YOUR TASK:
Your output should be the lines of the entries below, exactly, from the first one through the line that holds "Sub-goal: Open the".
┌──
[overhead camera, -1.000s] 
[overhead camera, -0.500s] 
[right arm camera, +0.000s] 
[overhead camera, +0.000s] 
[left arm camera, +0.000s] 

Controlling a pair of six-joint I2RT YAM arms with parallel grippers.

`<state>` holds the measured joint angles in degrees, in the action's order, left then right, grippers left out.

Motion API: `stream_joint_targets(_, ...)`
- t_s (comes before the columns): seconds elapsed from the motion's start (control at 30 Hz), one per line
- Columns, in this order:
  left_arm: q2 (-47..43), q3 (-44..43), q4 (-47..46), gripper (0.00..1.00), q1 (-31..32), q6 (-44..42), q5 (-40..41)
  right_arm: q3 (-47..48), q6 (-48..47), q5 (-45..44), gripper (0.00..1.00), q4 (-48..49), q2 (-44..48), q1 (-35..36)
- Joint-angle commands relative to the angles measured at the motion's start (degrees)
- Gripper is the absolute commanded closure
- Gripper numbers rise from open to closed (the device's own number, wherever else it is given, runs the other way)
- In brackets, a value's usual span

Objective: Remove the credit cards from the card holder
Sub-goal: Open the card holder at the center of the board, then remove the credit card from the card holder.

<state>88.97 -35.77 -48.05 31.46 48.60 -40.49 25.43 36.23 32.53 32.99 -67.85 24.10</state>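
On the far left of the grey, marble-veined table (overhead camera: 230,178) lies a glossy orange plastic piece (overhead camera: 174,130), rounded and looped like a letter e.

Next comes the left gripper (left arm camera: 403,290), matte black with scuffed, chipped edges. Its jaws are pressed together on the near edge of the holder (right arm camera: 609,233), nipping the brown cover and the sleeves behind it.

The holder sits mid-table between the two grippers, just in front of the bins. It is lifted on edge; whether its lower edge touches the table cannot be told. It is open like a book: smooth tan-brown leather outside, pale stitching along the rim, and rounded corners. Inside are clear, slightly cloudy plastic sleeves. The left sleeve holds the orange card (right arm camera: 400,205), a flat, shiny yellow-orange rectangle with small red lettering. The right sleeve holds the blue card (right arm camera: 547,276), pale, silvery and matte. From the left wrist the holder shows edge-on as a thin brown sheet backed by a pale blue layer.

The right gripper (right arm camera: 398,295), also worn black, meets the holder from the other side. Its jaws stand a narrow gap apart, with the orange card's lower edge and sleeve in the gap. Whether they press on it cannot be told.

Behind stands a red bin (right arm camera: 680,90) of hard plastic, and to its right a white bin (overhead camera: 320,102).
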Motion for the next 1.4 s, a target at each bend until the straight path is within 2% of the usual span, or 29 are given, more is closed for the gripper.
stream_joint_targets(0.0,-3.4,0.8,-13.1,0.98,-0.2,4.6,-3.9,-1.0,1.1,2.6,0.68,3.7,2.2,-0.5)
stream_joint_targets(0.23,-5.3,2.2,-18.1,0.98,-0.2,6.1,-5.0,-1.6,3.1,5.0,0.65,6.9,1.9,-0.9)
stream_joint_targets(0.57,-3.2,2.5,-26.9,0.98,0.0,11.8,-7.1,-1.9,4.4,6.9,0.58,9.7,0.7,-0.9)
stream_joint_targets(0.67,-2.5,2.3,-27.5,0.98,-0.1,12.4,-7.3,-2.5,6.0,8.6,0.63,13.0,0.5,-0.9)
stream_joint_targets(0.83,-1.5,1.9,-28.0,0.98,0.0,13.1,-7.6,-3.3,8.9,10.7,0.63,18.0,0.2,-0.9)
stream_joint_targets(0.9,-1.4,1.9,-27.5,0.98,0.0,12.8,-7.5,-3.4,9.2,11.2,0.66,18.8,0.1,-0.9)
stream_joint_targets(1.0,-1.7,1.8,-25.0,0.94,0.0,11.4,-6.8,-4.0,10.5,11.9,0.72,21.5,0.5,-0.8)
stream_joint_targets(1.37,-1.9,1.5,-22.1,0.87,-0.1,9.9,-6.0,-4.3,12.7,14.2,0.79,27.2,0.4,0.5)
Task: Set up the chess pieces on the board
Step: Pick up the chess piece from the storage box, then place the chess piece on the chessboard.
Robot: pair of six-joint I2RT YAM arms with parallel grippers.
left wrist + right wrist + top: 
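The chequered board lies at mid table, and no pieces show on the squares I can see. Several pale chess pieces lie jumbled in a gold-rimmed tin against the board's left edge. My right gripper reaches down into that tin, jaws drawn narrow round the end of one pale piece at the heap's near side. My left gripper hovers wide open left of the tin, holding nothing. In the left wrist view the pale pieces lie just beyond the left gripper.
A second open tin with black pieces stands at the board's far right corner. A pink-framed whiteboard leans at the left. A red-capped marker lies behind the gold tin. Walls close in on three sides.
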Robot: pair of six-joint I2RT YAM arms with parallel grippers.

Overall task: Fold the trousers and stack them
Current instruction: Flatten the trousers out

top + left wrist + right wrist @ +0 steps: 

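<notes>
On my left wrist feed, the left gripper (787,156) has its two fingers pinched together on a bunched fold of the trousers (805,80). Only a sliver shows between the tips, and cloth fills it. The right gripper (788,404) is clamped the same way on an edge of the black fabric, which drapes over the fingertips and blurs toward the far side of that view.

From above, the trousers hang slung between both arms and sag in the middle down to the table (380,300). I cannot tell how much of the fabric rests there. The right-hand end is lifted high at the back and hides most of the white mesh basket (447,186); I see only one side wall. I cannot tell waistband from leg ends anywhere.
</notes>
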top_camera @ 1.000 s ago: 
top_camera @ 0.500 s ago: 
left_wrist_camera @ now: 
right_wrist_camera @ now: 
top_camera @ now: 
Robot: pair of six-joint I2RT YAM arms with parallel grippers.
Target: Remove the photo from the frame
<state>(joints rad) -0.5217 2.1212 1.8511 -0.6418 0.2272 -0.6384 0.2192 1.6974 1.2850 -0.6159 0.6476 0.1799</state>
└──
EXERCISE RESPONSE:
[overhead camera, -1.000s] 
[overhead camera, -0.500s] 
[right arm camera, +0.000s] 
[overhead camera, +0.000s] 
[left arm camera, +0.000s] 

Controlling a pair of six-joint I2RT YAM arms with parallel grippers.

`<state>` holds the measured joint angles in degrees, in the action's order, left then right, grippers left out.

Motion API: `stream_joint_targets(_, ...)`
- t_s (comes before the columns): seconds elapsed from the motion's start (control at 30 Hz), one per line
- Columns, in this order:
  left_arm: q2 (-47..43), q3 (-44..43), q4 (-47..46), gripper (0.00..1.00), q1 (-31..32), q6 (-44..42), q5 (-40..41)
  right_arm: q3 (-47..48), q6 (-48..47), q5 (-45..44), gripper (0.00..1.00), q4 (-48..49), q2 (-44..48), q1 (-35..36)
- Joint-angle commands relative to the angles measured at the motion's start (degrees)
- Gripper is the absolute commanded closure
- Gripper numbers rise from open to closed (the device's own number, wherever else it is given, runs the other way)
- In brackets, a value's usual span

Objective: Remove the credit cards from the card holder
Sub-goal: Open the card holder at the center of the board, then remove the credit card from the card holder.

This answer requires no additional content.